I was listening to Matt Mercer talking about his design process behind the Blood hunter homebrew class, and I was interested how little he touched on the mechanical aspect of where the class fitted (Glass Cannon), and focused much more on the archetype the character fits into – namely the hero that poisons part of himself for a greater good.

I sort of sat down, and came the conclusion I could (very very) loosely attribute classes to general heroic archetypes (So the rogue is the criminal antihero, the wise intellectual is the wizard, the young person with power but low control is a sorcerer, the quiet self-sufficient capable type is the ranger, the girl with the secret curse/boss is the warlock…..as I said, they are quite loose). Previously when looking at gaps where it might be fun to homebrew I was taking a bit of a 4e approach and looking at combat roles….but what Mercer said about the Blood Hunter got me thinking.

What general heroic archetypes do you think are missing from the current class suite (narratively, not mechanically), specifically ones you think are distinct enough to warrant a class. Specifics and theories would be nice too.

I’d be interested in people’s general thoughts on missing heroic tropes, so if you can refrain from slanging off other people’s choices, that’d be greatly appreciated. This isn’t an argument about whether John McClane is a Barbarian or a Fighter, Batman a Rogue or an artificer, or Walt Kowalski a Druid or a Cleric. It’s a conversation about the overlap of heroic archetypes represented in the class structure (as opposed to how their mechanics define them), and the gaps available for homebrewing distinctive classes.

Fire away!!!

(Also - Correct answer: Barbarian, Paladin, Druid)
Great question for a thread! I certainly agree with coming at class concepts from different angles such as from narrative first. However, I think sometimes a new type emerges from the mechanics. For example, I love the Diviner Bard "fate-mancer" that has emerged fully-fledged from 5e. Two Portent rolls a day. Bardic Inspiration. Cutting Words. Lucky feat. Bane. For me, each time a new dimension is added to the rules - like using Blood Magic from the DM's Guild - one or more new heroic types emerge! Conversely, if the mechanics aren't there, the type struggles to properly exist.
 

If every martial class had Superiority dice, nothing would compel you to use them in ways you didn’t want to, any more than the game forces you to cast things other than cantrips. It’d be sub-optimal, sure, but evidently there’re no shortage of people on the forums who adamantly claim that optimal play isn’t required, so it shouldn’t be an issue, right?
Dude, it's the complexity of using Superiority Dice at all that some people don't want. It's not about optimal vs sub-optimal. It's about rules complexity. The Champion Fighter isn't preferable to some people because they think his DPS is 0.5 HP/turn better under expected campaign conditions; he's preferable because they don't have to think about Superiority Dice; their character works exactly the same every round.

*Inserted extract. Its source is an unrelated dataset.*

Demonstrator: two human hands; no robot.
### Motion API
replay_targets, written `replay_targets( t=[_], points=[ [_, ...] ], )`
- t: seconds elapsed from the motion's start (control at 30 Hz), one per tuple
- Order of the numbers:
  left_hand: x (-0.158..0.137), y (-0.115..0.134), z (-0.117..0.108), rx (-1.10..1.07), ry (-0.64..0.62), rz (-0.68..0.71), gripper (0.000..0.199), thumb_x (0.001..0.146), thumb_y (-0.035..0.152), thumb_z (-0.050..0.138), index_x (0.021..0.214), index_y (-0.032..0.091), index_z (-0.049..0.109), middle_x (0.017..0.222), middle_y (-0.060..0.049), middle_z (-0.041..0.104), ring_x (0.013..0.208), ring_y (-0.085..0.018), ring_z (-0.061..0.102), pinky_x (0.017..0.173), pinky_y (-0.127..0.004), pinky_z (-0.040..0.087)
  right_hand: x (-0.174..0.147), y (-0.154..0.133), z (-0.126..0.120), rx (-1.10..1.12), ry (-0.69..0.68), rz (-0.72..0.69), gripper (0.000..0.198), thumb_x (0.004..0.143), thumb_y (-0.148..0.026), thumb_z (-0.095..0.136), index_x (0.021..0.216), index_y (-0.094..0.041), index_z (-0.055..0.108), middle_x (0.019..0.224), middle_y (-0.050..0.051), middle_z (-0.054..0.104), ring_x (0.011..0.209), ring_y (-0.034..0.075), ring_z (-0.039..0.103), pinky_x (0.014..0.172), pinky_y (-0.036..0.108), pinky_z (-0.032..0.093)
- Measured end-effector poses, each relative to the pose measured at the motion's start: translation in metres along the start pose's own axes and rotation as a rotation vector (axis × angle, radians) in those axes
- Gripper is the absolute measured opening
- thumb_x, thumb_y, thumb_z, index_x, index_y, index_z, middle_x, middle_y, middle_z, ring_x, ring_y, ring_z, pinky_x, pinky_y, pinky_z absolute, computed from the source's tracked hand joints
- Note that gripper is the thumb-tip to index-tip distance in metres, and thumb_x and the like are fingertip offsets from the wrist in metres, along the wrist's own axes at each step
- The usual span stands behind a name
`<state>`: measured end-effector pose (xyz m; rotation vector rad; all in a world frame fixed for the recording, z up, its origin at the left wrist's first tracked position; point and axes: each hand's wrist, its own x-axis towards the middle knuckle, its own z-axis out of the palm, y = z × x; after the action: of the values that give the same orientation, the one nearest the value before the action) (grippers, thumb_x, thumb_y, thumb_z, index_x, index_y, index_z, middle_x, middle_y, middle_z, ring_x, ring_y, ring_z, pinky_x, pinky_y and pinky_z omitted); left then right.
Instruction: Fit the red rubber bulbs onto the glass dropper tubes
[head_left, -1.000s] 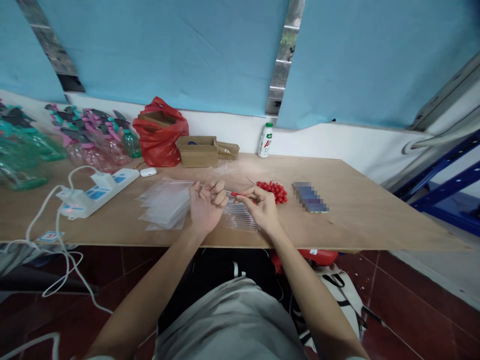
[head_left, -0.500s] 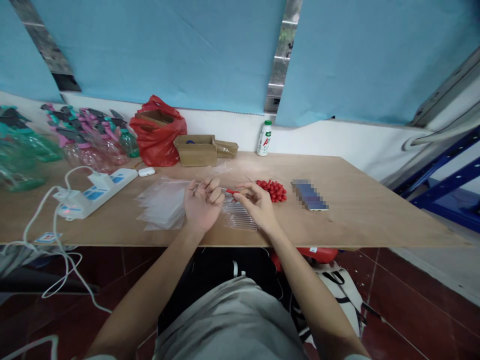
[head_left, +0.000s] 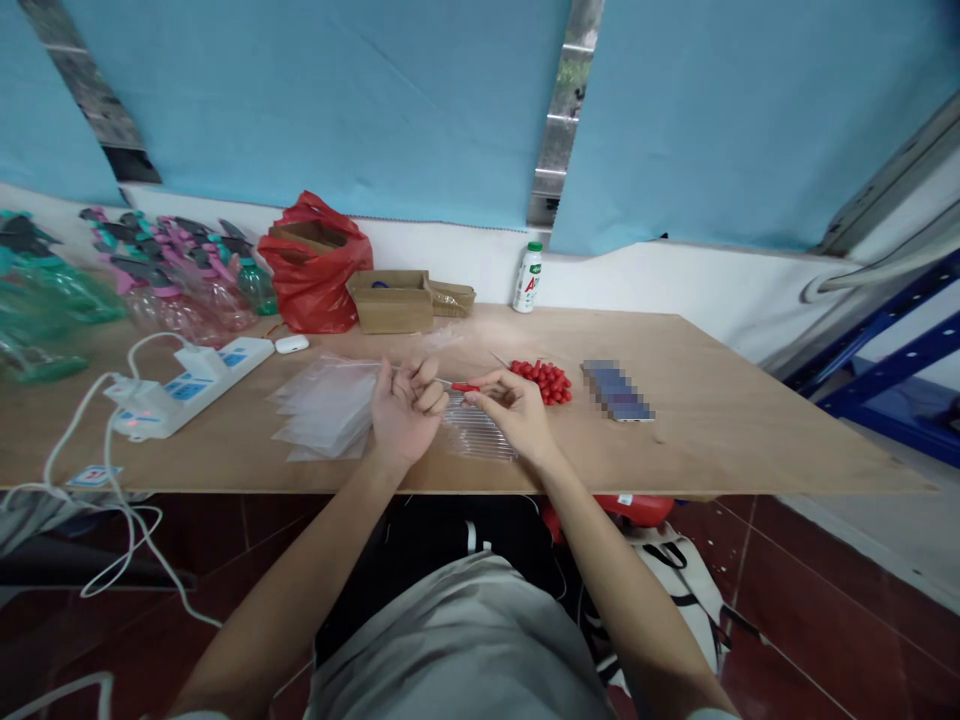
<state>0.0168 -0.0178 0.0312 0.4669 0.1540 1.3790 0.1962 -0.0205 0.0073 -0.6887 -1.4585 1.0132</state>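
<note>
My left hand (head_left: 407,415) is closed, palm up, around a thin pale rod (head_left: 444,382) that sticks out toward the right. In my right hand (head_left: 517,412), thumb and fingers pinch a small red cap-like piece (head_left: 465,387). This piece lies in line with the rod's end; whether the rod is inside it I cannot tell. Beneath the hands is a row of thin shiny rods (head_left: 484,435) on the table. Just beyond my right hand sits a pile of similar red pieces (head_left: 544,382). Clear plastic bags (head_left: 322,415) are stacked left of my left hand.
On the wooden table (head_left: 720,430) lie a blurred phone (head_left: 619,392) and a white power strip (head_left: 199,388) with cables. Along the back stand a white bottle (head_left: 528,280), a cardboard box (head_left: 391,302), a red plastic bag (head_left: 319,270) and several spray bottles (head_left: 180,290).
The red piece has turned from a slant to nearly level, lining up with the rod. Both hands stay almost in place.
</note>
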Motion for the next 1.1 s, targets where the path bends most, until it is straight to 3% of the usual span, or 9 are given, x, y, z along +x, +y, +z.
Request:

Mearls himself has come out and said the fighter was one of the larger areas he would have liked to have improvements on,
Mearls' opinion in meaningless here. He can play whatever game he wants, of course, but we are talking about what people who aren't Mearls prefer and want from a system.

It bothers me that an interesting resource system was squandered on one subclass, possibly for the sole sake of preserving the champion fighter.
And it would bother me if everyone was forced to use Superiority Dice just because Dualazi finds them personally interesting.
 

[MENTION=6775000]Uchawi[/MENTION], [MENTION=29398]Lanefan[/MENTION]g, [MENTION=28653]ird[/MENTION]a_Ranger, [MENTION=6800071]Dua[/MENTION]liza

I know I can't actually do anything about it, but I'd like to ask if you wish argue about how Fighters are built and what about them rocks/sucks, there's a couple of other mechanics based threads ongoing. Could you move your discussion over there please as this isn't the thread for it. I mean, I know I can't stop you, and I know you didn't start it, but just asking for a little consideration for the topic and why it was created.